**What the task requires**
Take each line below that has "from" and copy it.

**Exercise data**

★ ★ ★ ★

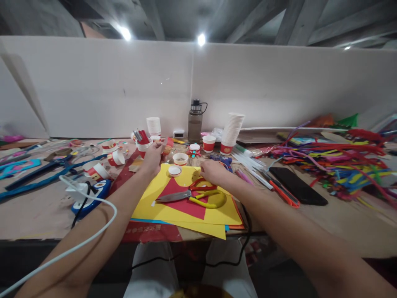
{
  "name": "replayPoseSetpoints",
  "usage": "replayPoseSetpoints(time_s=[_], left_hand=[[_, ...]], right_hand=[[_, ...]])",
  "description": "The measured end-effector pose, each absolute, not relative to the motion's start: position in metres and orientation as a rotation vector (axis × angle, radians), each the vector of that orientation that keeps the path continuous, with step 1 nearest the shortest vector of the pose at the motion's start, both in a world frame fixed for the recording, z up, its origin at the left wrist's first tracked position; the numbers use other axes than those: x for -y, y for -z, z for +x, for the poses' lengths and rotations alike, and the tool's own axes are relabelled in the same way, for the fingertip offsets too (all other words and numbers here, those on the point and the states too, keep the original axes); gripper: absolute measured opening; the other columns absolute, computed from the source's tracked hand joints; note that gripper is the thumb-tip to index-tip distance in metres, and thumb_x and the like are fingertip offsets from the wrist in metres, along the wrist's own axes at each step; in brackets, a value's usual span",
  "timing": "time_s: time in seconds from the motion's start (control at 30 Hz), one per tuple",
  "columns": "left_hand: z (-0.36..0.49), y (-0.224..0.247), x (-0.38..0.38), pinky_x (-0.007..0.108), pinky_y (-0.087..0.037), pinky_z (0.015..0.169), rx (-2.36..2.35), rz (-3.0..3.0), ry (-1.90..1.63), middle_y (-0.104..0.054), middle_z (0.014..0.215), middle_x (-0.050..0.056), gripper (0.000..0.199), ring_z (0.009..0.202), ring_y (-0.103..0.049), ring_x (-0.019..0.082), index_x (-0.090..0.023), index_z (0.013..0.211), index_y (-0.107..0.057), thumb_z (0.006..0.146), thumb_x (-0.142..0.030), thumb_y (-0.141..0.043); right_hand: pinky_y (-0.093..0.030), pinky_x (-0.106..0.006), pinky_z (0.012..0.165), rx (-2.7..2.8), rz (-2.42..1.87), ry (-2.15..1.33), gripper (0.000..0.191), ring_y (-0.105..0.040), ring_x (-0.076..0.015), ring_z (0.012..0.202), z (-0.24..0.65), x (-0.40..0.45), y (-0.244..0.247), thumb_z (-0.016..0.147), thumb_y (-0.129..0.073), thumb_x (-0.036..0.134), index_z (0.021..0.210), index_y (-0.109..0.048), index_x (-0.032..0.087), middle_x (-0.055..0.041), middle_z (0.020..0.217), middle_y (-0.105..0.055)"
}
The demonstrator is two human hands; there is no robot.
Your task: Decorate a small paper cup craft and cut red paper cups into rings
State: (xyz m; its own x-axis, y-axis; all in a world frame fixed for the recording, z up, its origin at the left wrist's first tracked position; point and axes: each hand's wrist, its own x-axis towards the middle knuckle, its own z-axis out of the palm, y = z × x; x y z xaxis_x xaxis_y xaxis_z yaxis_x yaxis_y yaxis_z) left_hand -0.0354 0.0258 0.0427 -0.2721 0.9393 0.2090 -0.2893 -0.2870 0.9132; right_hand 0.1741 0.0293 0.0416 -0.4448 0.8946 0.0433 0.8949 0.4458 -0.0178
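Observation:
My left hand is raised beside the red cup that holds pens; its fingers are closed at a thin pale piece, too small to name. My right hand rests low over the right edge of the yellow paper, with its fingertips hidden or blurred. Scissors with one red and one yellow handle lie on a red paper piece on top of the yellow sheets. Between the hands are a small white lid-like cup and an open paper cup.
A dark bottle and a tall cup stack stand at the back. Pipe cleaners and a black phone lie right. Tipped cups, a blue power strip and a white cable are left.

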Motion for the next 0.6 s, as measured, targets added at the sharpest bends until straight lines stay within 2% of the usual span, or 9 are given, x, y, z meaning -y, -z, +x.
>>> replayPoseSetpoints(time_s=[0.1, 0.2, 0.27, 0.33, 0.4, 0.47, 0.57, 0.6], left_hand=[[-0.035, -0.040, -0.026, 0.017, -0.031, 0.037, -1.144, 1.105, -1.725, -0.053, 0.058, -0.004, 0.023, 0.040, -0.043, 0.005, -0.018, 0.072, -0.048, 0.065, -0.028, -0.067], [-0.038, -0.037, -0.027, 0.017, -0.034, 0.039, -1.293, 1.237, -1.775, -0.053, 0.060, -0.004, 0.019, 0.041, -0.043, 0.006, -0.018, 0.075, -0.051, 0.069, -0.029, -0.065], [-0.041, -0.035, -0.028, 0.017, -0.036, 0.040, -1.366, 1.308, -1.813, -0.052, 0.060, -0.004, 0.017, 0.044, -0.045, 0.006, -0.018, 0.075, -0.052, 0.071, -0.029, -0.064], [-0.042, -0.033, -0.030, 0.017, -0.037, 0.040, -1.407, 1.314, -1.816, -0.052, 0.060, -0.004, 0.016, 0.043, -0.046, 0.006, -0.018, 0.074, -0.052, 0.071, -0.029, -0.064], [-0.042, -0.033, -0.030, 0.017, -0.034, 0.037, -1.390, 1.238, -1.774, -0.051, 0.057, -0.004, 0.017, 0.039, -0.044, 0.006, -0.018, 0.073, -0.051, 0.071, -0.028, -0.064], [-0.041, -0.034, -0.030, 0.017, -0.029, 0.034, -1.288, 1.098, -1.712, -0.052, 0.056, -0.004, 0.018, 0.036, -0.041, 0.005, -0.017, 0.072, -0.049, 0.069, -0.026, -0.065], [-0.038, -0.036, -0.029, 0.015, -0.022, 0.032, -1.070, 0.887, -1.614, -0.050, 0.053, -0.004, 0.021, 0.035, -0.041, 0.005, -0.017, 0.069, -0.047, 0.066, -0.020, -0.067], [-0.037, -0.036, -0.029, 0.014, -0.020, 0.032, -1.018, 0.847, -1.585, -0.049, 0.051, -0.005, 0.021, 0.035, -0.040, 0.005, -0.016, 0.068, -0.046, 0.065, -0.018, -0.067]], right_hand=[[-0.046, -0.029, 0.065, 2.595, -1.678, 0.019, 0.015, -0.066, -0.0246, 0.078, 0.169, -0.038, -0.042, 0.075, -0.057, 0.012, 0.084, -0.069, 0.009, -0.0190, 0.088, -0.070], [-0.044, -0.030, 0.067, 2.476, -1.703, 0.084, 0.020, -0.064, -0.0244, 0.082, 0.179, -0.042, -0.058, 0.081, -0.049, 0.016, 0.089, -0.066, 0.009, -0.0196, 0.092, -0.068], [-0.042, -0.028, 0.065, 2.382, -1.703, 0.127, 0.021, -0.063, -0.0221, 0.079, 0.190, -0.035, -0.076, 0.083, -0.046, 0.019, 0.092, -0.063, 0.011, -0.0161, 0.086, -0.068], [-0.040, -0.024, 0.060, 2.291, -1.505, 0.029, 0.015, -0.058, -0.0162, 0.069, 0.197, -0.014, -0.095, 0.082, -0.049, 0.022, 0.084, -0.061, 0.013, -0.0092, 0.076, -0.065], [-0.038, -0.020, 0.057, 2.388, -1.155, -0.310, 0.012, -0.055, -0.0118, 0.065, 0.197, 0.023, -0.112, 0.084, -0.049, 0.024, 0.080, -0.057, 0.015, -0.0035, 0.072, -0.062], [-0.040, -0.017, 0.059, 2.583, -0.731, -0.800, 0.010, -0.055, -0.0089, 0.067, 0.188, 0.066, -0.123, 0.085, -0.050, 0.022, 0.080, -0.056, 0.016, 0.0000, 0.073, -0.060], [-0.043, -0.013, 0.062, 2.696, -0.026, -1.562, 0.007, -0.057, -0.0055, 0.067, 0.168, 0.115, -0.125, 0.086, -0.052, 0.019, 0.091, -0.056, 0.015, 0.0018, 0.078, -0.060], [-0.044, -0.013, 0.064, 2.668, 0.144, -1.708, 0.009, -0.058, -0.0056, 0.069, 0.162, 0.121, -0.124, 0.086, -0.051, 0.017, 0.093, -0.056, 0.014, 0.0007, 0.081, -0.060]])
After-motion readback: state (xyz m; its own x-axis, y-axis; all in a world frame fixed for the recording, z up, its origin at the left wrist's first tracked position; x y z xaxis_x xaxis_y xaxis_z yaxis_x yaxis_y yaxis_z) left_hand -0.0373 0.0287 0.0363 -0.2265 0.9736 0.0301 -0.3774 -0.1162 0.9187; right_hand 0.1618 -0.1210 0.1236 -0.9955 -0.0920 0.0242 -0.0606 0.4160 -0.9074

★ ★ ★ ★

**Exercise response**
  "description": "The measured end-effector pose, each absolute, not relative to the motion's start: position in metres and orientation as a rotation vector (axis × angle, radians), each the vector of that orientation that keeps the path continuous, with step 1 nearest the shortest vector of the pose at the motion's start, both in a world frame fixed for the recording, z up, its origin at the left wrist's first tracked position; the numbers use other axes than those: x for -y, y for -z, z for +x, for the poses' lengths and rotations alike, and the tool's own axes are relabelled in the same way, for the fingertip offsets too (all other words and numbers here, those on the point and the states too, keep the original axes); gripper: absolute measured opening; the other columns absolute, computed from the source's tracked hand joints; note that gripper is the thumb-tip to index-tip distance in metres, and thumb_x and the like are fingertip offsets from the wrist in metres, along the wrist's own axes at each step; in brackets, a value's usual span",
  "timing": "time_s: time in seconds from the motion's start (control at 30 Hz), one per tuple",

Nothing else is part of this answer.